What the noble Baroness said about the use of dental X-rays in family courts was news to me. I hope that that will be referred to the Royal College, which, when I last asked, was opposed to the use of X-rays, and so were the British Medical Association and the British Dental Association. The Minister said that 230 organisations responded to the consultation.
I would like to know whether any special notice was taken of ethical considerations. Not long ago, when I asked the BMA, the BDA and the Royal College of Paediatrics and Child Health, they said that the use of ionising radiation for non-clinical purposes was not ethical. Irrespective of the accuracy of the process, that fundamental question needs to be determined before one ever considers whether it should be used as an adjunct to other methods.
I hesitate to intervene, but I must, even though I know we are to finish dead on a quarter to eight. When I spoke, I very carefully referred to paediatricians in the family court. I was not referring to dental X-rays; I was talking about the science of interpretation of medical evidence and trying to argue—although not to the satisfaction of the noble Lord, Lord Avebury, as I knew I could not—that there is a variety of methods of providing medical interpretation of evidence. It is useful to have this debate because it is important to understand what methods are available to assess children’s ages. I feel sure that the noble Lord, Lord Avebury, will wish to return to this on another occasion.

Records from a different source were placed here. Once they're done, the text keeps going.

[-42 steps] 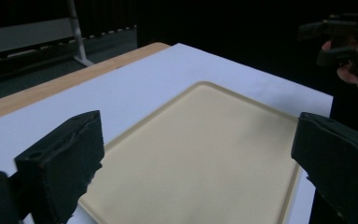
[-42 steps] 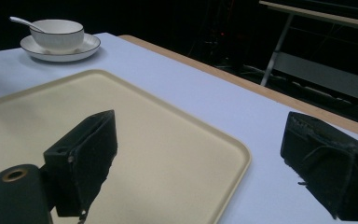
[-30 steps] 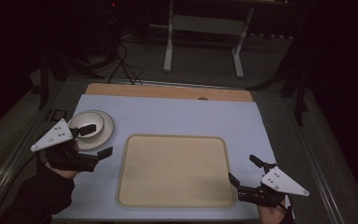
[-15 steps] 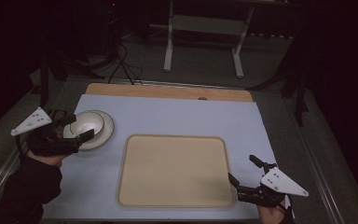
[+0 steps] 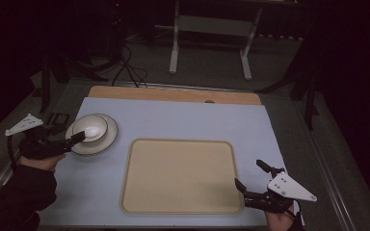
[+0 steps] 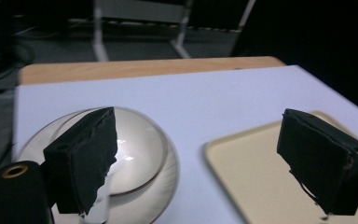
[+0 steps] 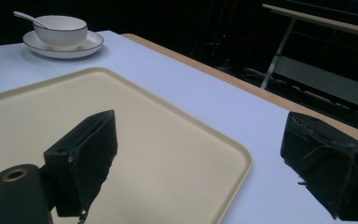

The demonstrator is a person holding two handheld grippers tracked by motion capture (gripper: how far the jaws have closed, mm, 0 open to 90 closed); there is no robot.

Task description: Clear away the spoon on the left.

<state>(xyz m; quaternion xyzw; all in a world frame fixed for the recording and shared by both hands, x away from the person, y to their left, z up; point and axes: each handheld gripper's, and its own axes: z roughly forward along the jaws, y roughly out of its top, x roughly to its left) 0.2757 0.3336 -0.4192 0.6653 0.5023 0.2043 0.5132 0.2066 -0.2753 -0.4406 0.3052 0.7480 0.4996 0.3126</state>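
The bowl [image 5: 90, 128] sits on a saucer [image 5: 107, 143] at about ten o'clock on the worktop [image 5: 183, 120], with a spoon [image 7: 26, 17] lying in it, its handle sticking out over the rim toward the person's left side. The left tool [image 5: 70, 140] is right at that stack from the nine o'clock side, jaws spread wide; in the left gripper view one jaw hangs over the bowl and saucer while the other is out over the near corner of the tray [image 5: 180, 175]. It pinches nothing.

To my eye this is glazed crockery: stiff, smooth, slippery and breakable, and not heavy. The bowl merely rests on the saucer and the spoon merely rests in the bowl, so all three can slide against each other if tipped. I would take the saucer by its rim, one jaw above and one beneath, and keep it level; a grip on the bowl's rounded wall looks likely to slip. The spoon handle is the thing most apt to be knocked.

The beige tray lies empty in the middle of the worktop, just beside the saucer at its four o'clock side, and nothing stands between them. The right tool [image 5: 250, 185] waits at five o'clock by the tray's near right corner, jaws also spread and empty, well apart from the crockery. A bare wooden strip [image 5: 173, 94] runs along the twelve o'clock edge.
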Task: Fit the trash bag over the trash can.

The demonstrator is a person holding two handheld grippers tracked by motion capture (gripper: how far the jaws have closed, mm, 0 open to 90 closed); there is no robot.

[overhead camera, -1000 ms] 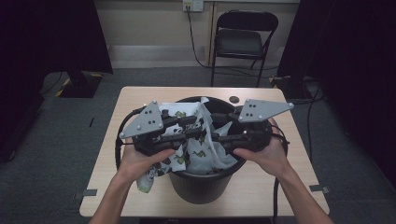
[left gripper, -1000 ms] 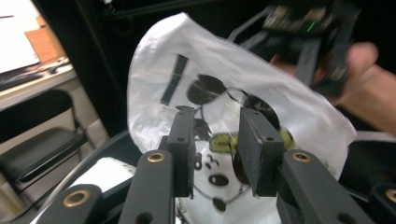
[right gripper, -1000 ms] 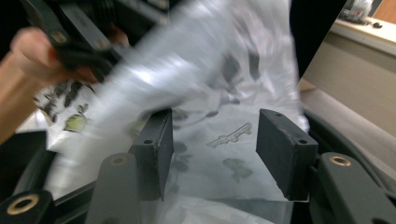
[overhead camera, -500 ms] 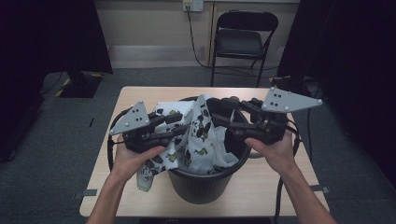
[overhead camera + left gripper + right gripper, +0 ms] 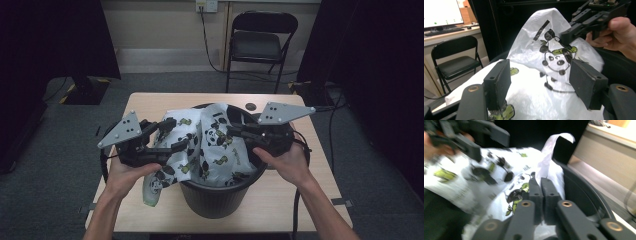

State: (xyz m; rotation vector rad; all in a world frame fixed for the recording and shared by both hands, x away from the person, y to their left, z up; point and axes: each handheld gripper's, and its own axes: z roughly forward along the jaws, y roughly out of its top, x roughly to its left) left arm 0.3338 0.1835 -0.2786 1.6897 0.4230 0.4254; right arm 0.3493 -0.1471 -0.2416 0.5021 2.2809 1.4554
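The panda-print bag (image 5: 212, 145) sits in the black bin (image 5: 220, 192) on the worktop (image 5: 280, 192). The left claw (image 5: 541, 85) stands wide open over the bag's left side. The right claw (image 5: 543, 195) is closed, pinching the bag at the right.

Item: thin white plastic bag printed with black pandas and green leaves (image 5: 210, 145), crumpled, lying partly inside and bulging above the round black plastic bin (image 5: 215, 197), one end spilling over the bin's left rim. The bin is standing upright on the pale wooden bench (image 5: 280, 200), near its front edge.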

That will be in time for Report stage. Meanwhile, I refer to the comments made by the Children’s Commissioner in the foreword to the ILPA report, When is a child not a child?. He said:
“Of serious concern to me is the Home Office’s proposal that the assessment of skeletal maturity by x-rays of the teeth or skeleton be used routinely to determine ‘age’. I base my condemnation of this proposal on the fact that for 30 years I have been a full-time paediatric endocrinologist, that is, a specialist in the role of hormones in the mechanisms of growth and sexual maturation in children and young people. There is substantial normal variation in the speed with which young people attain sexual and skeletal maturity.
“The proposed x-rays demand specialist interpretation, and it is naïve to argue that they can determine the child’s chronological ‘age’”—
and so on. That remark is made by an expert, and he reinforced it in the discussion which we had in the Committee Room upstairs last week. I imagine that that view would be reflected if the noble Lord cared to consult the Royal Colleges, the BMA, the BDA and so on. I hope he will do that.
Then why cannot the noble Lord produce those opinions? Let us hear them. It is getting a bit late; we have only a couple of minutes; we are under pressure from the clock. Before I finish, I want to challenge the noble Lord’s assertion that there had been enormous advances in medical and technological assessment of age by the use of X-rays. That simply is not true. I challenge him to produce a single, authoritative scientific survey, which is accepted by the professions, to substantiate what he says. I realise that with 30 seconds left, I am not able to complete this argument. Inevitably, we shall return to the matter on Report. Reluctantly, in the meanwhile, I beg leave to withdraw the amendment.
Amendment, by leave, withdrawn.
[Amendment No. 44 not moved.]
Clause 21 [Assaulting an immigration officer: offence]:
[Amendments Nos. 45 to 48 not moved.]